YOUR TASK:
An unchanged copy of all the lines below is expected, and it should contain no pictures.

★ ★ ★

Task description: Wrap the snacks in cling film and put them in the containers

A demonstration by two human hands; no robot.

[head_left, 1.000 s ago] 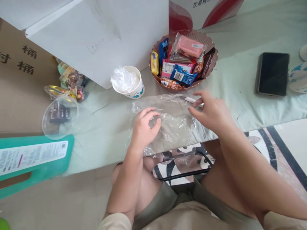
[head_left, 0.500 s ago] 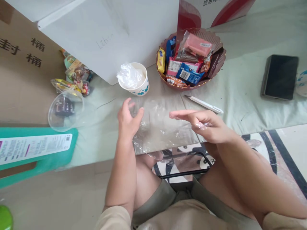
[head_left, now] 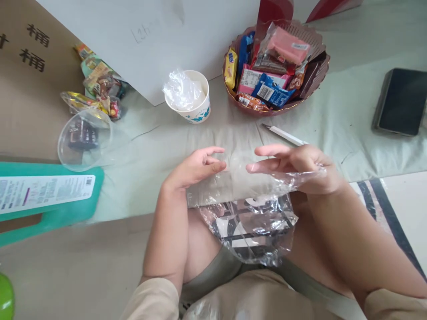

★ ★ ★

ANSWER SECTION:
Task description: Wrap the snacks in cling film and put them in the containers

A demonstration by two human hands; no robot.

[head_left, 1.000 s ago] 
[head_left, 0.500 s ago] 
[head_left, now] 

There is no more to this exercise.